Let’s dive into the details!
The data originally looked like as below1. The full spoken text for each episode was one row, marked by ‘episode_id’. The data did not contain any metadata about speakers, or any contextual information, just the senteces that characters said during the show.
A glimpse into how it looked when I started:
episode_id | episode_full_text |
---|---|
s1e1 | So if a photon is directed through a plane with two slits in it and either slit is observed, it will not go through both slit… |
s1e2 | Here we go. Pad thai, no peanuts. But does it have peanut oil? I’m not sure. Everyone keep an eye on Howard in case he starts… |
s1e3 | Alright, just a few more feet. And… here we are, gentlemen, the Gates of Elzebob. Good Lord. Don’t panic. This is what the … |
The first step I had to do is extract all words from the above format, using the unnest_tokens function:
words_by_episode <- full_episode_text %>%
unnest_tokens(output = word, input = episode_full_text)
episode_id | word |
---|---|
s1e1 | so |
s1e1 | if |
s1e1 | a |
s1e1 | photon |
s1e1 | is |
The only “words” that I needed were the character names mentioned. However, simply selecting lines based on whether they contain names or not would not work.

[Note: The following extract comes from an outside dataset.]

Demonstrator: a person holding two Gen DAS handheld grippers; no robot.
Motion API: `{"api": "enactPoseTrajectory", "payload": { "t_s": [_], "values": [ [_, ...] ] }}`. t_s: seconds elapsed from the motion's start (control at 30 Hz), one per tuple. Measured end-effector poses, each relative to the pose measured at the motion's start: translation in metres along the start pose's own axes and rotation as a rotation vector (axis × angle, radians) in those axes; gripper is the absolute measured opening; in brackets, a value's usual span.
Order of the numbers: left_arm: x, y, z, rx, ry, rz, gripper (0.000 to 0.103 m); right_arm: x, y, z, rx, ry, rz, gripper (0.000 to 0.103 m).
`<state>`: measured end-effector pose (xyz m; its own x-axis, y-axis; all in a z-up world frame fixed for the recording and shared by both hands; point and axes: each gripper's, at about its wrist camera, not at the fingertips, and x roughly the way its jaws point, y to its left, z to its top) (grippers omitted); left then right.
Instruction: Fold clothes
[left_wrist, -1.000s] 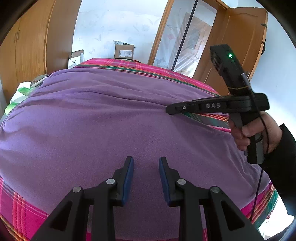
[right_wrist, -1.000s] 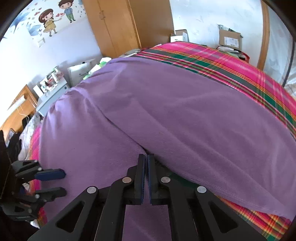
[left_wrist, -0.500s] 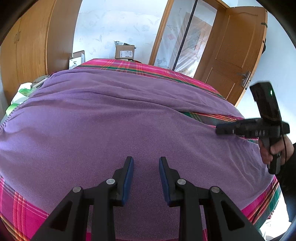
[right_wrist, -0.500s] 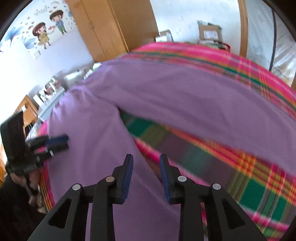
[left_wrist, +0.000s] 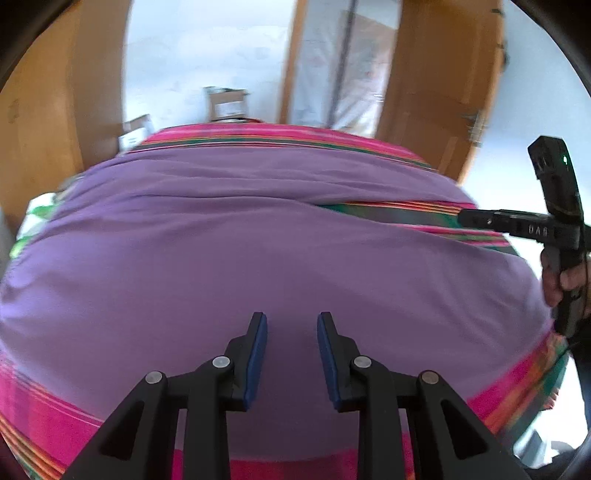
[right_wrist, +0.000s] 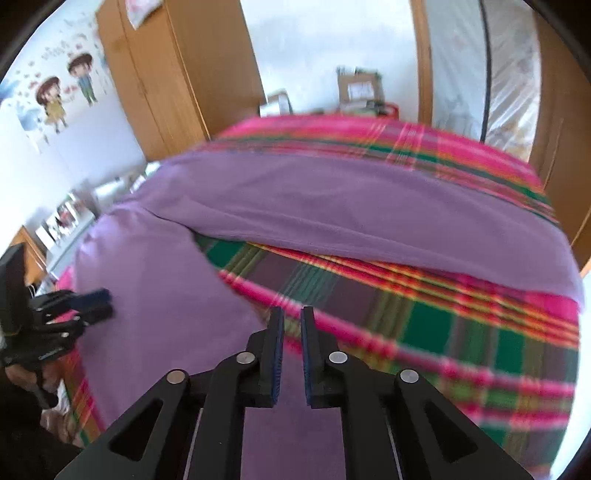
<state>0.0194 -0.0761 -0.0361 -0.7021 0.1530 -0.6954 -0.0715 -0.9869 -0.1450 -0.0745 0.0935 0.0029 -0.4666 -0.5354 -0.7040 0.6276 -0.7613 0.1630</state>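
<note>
A large purple garment (left_wrist: 258, 240) lies spread over the bed's pink and green plaid blanket (right_wrist: 443, 332). One part of it is folded, so a wedge of plaid shows between two purple layers (right_wrist: 332, 199). My left gripper (left_wrist: 291, 321) hovers open over the garment's near part, with nothing between its blue pads. My right gripper (right_wrist: 291, 314) hangs over the purple edge where it meets the plaid. Its jaws are closing to a narrow gap with nothing in them. Each gripper shows in the other's view: the right gripper (left_wrist: 465, 218) at the right edge, the left gripper (right_wrist: 99, 302) at the far left.
A wooden wardrobe (right_wrist: 177, 74) stands at the back left and a wooden door (left_wrist: 436, 92) at the back right. Cardboard boxes (left_wrist: 225, 103) sit behind the bed. A shelf with small items (right_wrist: 66, 218) is beside the bed under a wall with cartoon stickers.
My right gripper, shut at the garment's fold a second ago, has opened and drawn back towards the bed's right side, leaving the plaid wedge bare. My left gripper shifted slightly sideways, still open.
</note>
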Motion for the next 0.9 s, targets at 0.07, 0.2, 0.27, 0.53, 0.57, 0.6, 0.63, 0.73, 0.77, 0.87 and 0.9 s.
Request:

Let’s consider the below examples of “sheldon” and “raj”:
words_by_episode %>%
filter(str_detect(word, "raj")) %>%
select(word) %>%
unique() %>%
rename("Lines containing 'raj'" = "word") %>%
kable()
Lines containing ‘raj’ |
---|
raj |
rajesh |
raj’s |
trajectory |
rajasthan |
maharaja |
rajesh’s |
raj’ll |
words_by_episode %>%
filter(str_detect(word, "sheldon")) %>%
select(word) %>%
unique() %>%
rename("Lines containing 'sheldon'" = "word") %>%
kable()
Lines containing ‘sheldon’ |
---|
sheldon |
sheldon’s |
sheldonmano |
sheldons |
sheldonectomy |
sheldonopolis |
sheldonian |
sheldonoscopy |
sheldony |
We can see that names appear in many different format throught the text.

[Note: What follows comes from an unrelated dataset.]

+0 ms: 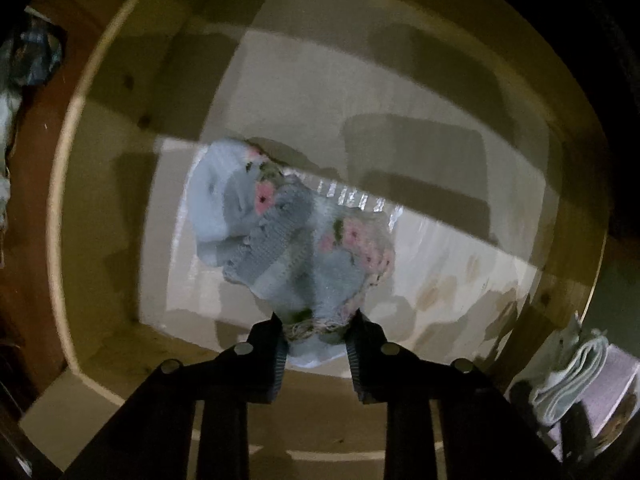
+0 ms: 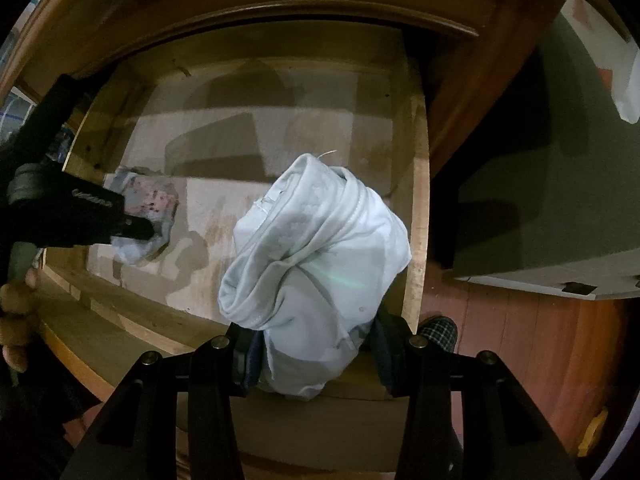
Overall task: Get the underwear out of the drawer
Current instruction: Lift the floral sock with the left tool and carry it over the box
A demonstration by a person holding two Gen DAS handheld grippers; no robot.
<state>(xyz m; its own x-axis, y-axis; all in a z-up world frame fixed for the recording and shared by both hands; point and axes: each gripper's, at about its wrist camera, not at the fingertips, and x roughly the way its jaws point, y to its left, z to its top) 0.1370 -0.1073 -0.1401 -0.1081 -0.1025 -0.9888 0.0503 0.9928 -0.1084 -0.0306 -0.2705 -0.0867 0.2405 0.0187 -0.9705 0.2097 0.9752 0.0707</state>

To handle this, I create a vector containing regular expressions, custom-made for each name. (For most names this is still simply the name - I had to review one-by-one to decide on the right approach.)
first_names_for_regex <- c("howard", "penny", "leonard", "sheldon",
"^raj[e']?", "^(sh)?amy", "^bern[ias]", "stuart",
"zack", "emil[ey]", "leslie", "barry",
"priya", "stephanie", "lucy")
This vector can be merged into one regex, that we can use for filtering on the “word” column:
first_names_regex <- paste0(first_names_for_regex, collapse = '|')
first_names_regex <- paste("(", first_names_regex, ")", sep = "")
fnames_in_episodes <- words_by_episode %>%
filter(str_detect(word, first_names_regex))
Given formatting was all over the place (see below…), as a next step I’ve applied some standardization.
## [1] "leonard" "sheldon" "penny"
## [4] "sheldon's" "howard" "penny's"
## [7] "raj" "rajesh" "leslie"
## [10] "leonard's" "howard's" "raj's"
## [13] "sheldonmano" "barry" "sheldons"
## [16] "stephanie" "stephanie's" "sheldonectomy"
## [19] "bernie" "rajasthan" "stuart"
## [22] "stuart's" "leslie's" "emile"
## [25] "bernadette" "bernadette.she's" "bernadette's"
## [28] "sheldonopolis" "zack" "amy"
## [31] "amy's" "shamy" "sheldonian"
## [34] "priya" "priya's" "zack's"
## [37] "bernie's" "rajesh's" "leonardville"
## [40] "leonardstan" "leonardwood" "leonards"
## [43] "koothrapenny" "emily" "raj'll"
## [46] "amygdala" "lucy" "lucy's"
## [49] "emily's" "sheldonoscopy" "koothrapemily"
## [52] "amyâ" "sheldony" "pennysaver"
## [55] "amy.â" "bernstein" "howardâ"
## [58] "leonardo" "emily.â" "emilyâ"
## [61] "bernardino" "bernatrix"
first_names <- c("Howard", "Penny", "Leonard", "Sheldon",
"Raj", "Amy", "Bernadette", "Stuart",
"Zack", "Emily", "Leslie", "Barry",
"Priya", "Stephanie", "Lucy")
first_names_mapping <- data.table(regex = first_names_for_regex,
name = first_names)
len_first_names_mapping <- first_names_mapping %>% nrow()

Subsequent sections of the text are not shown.